Como os jogos são feitos
Cada jogo do Ciência Plural segue uma metodologia de produção rigorosa. O processo começa com um planejamento detalhado que define os objetivos pedagógicos, as mecânicas de jogo, a narrativa e as fases antes que qualquer linha de código seja escrita. Nenhuma etapa avança sem revisão e aprovação, garantindo que o jogo tenha coerência pedagógica desde a sua concepção.
A implementação acontece em etapas sequenciais, cada uma com aprovação e revisão antes de prosseguir para a próxima. Essa abordagem evita retrabalho e assegura que decisões pedagógicas não sejam comprometidas por decisões técnicas tomadas com pressa. Todos os jogos são desenvolvidos com base na abordagem de Game-Based Learning (aprendizagem baseada em jogos), na qual o conteúdo curricular não é simplesmente inserido em um formato interativo, mas integrado às mecânicas do jogo de forma que aprender se torne parte natural da experiência de jogar.
Um diferencial importante é o feedback pedagógico individualizado por distrator. Isso significa que, quando um estudante erra uma questão, ele não recebe apenas um "resposta incorreta": o jogo identifica qual alternativa foi escolhida e oferece uma explicação específica sobre o raciocínio equivocado, ajudando o estudante a compreender onde errou e por quê. Ferramentas de Inteligência Artificial são utilizadas em diferentes etapas do processo de desenvolvimento, sempre sob supervisão pedagógica, garantindo que a tecnologia esteja a serviço dos objetivos de aprendizagem.
Acessibilidade e inclusão
O compromisso do Ciência Plural com a acessibilidade vai além da gratuidade dos jogos. A plataforma busca, de forma progressiva, incorporar princípios do Desenho Universal para a Aprendizagem (DUA), uma abordagem que propõe múltiplas formas de engajamento, representação e ação para que estudantes com diferentes perfis de aprendizagem possam acessar o mesmo conteúdo.
Um marco concreto desse compromisso é a versão adaptada do jogo Codex da Vida, desenvolvida especificamente para o Atendimento Educacional Especializado (AEE). Essa versão traz ajustes nas mecânicas, no ritmo e na apresentação do conteúdo para atender estudantes com necessidades educacionais específicas, sem reduzir a qualidade da experiência pedagógica. A intenção é que, com o tempo, todos os jogos da plataforma ofereçam versões adaptadas para AEE.
Tornar a educação em Ciências verdadeiramente acessível significa reconhecer que estudantes chegam à sala de aula com experiências, ritmos e necessidades diferentes.
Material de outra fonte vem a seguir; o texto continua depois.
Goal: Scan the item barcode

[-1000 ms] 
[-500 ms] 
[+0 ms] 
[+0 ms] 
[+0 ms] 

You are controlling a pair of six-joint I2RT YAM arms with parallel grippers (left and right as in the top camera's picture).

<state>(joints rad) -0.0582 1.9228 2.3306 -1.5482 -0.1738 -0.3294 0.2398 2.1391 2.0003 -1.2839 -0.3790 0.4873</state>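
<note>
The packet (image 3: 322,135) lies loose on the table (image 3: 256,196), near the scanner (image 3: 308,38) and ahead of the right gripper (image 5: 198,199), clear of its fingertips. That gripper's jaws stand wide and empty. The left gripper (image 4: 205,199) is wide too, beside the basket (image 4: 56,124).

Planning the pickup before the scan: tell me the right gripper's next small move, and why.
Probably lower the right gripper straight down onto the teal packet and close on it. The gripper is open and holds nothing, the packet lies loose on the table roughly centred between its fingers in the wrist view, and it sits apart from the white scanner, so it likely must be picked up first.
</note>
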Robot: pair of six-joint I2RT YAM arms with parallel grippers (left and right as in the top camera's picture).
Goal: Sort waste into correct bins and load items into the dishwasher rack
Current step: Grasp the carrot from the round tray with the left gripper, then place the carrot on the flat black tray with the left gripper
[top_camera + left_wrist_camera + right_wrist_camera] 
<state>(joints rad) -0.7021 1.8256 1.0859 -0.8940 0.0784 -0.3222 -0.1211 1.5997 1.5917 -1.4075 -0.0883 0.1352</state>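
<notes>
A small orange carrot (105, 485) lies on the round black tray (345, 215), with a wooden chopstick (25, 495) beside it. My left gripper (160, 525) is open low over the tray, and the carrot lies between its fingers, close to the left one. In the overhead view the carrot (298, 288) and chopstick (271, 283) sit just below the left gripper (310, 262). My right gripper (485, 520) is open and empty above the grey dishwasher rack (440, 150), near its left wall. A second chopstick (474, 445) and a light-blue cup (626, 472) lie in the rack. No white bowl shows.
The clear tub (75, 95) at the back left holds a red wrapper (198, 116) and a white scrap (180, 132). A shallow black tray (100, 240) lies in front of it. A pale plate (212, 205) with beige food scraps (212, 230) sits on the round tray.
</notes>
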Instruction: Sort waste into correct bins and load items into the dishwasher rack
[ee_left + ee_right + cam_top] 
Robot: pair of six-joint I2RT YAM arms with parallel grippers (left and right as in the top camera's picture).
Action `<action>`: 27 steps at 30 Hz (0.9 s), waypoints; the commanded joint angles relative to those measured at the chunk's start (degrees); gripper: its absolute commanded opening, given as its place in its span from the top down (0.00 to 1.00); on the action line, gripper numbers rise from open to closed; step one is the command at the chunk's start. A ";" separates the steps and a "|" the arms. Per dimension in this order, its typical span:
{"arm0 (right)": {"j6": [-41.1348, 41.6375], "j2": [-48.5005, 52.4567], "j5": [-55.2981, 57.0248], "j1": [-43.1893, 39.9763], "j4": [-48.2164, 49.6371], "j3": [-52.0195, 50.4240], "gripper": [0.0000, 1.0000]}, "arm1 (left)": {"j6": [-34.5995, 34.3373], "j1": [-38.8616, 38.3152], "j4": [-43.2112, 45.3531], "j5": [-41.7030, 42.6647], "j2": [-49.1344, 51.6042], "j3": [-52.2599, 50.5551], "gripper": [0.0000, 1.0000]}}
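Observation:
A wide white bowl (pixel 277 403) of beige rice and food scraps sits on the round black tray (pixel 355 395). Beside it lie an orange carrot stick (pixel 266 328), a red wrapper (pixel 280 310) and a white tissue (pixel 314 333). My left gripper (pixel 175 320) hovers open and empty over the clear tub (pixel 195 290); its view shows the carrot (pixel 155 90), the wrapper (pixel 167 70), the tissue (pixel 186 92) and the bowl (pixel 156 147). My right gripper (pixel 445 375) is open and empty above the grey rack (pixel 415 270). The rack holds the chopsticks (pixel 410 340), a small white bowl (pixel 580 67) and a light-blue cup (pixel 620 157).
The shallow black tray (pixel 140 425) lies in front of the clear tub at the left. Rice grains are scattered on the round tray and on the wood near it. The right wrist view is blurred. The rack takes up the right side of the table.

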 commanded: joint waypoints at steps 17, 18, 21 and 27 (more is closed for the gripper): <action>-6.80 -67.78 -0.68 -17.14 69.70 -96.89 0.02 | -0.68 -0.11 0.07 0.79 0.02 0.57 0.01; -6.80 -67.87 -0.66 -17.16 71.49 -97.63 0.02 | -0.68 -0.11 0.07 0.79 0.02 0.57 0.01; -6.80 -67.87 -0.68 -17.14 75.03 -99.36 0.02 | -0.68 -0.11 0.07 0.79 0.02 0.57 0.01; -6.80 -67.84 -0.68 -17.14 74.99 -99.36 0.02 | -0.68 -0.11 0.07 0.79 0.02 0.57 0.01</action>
O Ciência Plural assume esse princípio como diretriz de desenvolvimento: cada novo jogo é planejado considerando como pode atender à maior diversidade possível de estudantes, respeitando suas individualidades e promovendo a inclusão desde a etapa de design.
Tecnologia
Os jogos do Ciência Plural são desenvolvidos em HTML5, CSS e JavaScript, o que significa que funcionam diretamente no navegador de qualquer dispositivo, seja computador, tablet ou celular, sem exigir instalação de aplicativos, plugins ou qualquer outro software adicional. Essa escolha tecnológica é intencional: em muitas escolas, o acesso a dispositivos potentes ou a permissão para instalar aplicativos nem sempre é garantido, um jogo que roda no navegador elimina a principal barreira técnica.
A plataforma não exige login e não coleta dados pessoais dos estudantes. Os jogos são e continuarão sendo gratuitos: o acesso livre não é uma fase temporária, mas um compromisso do projeto com a educação.
A opção por tecnologias abertas e leves também garante que os jogos carreguem rapidamente mesmo em conexões mais lentas, uma realidade comum em muitas escolas e residências no interior do Brasil. Todo o projeto é pensado para funcionar bem nas condições reais que estudantes e professores encontram no dia a dia.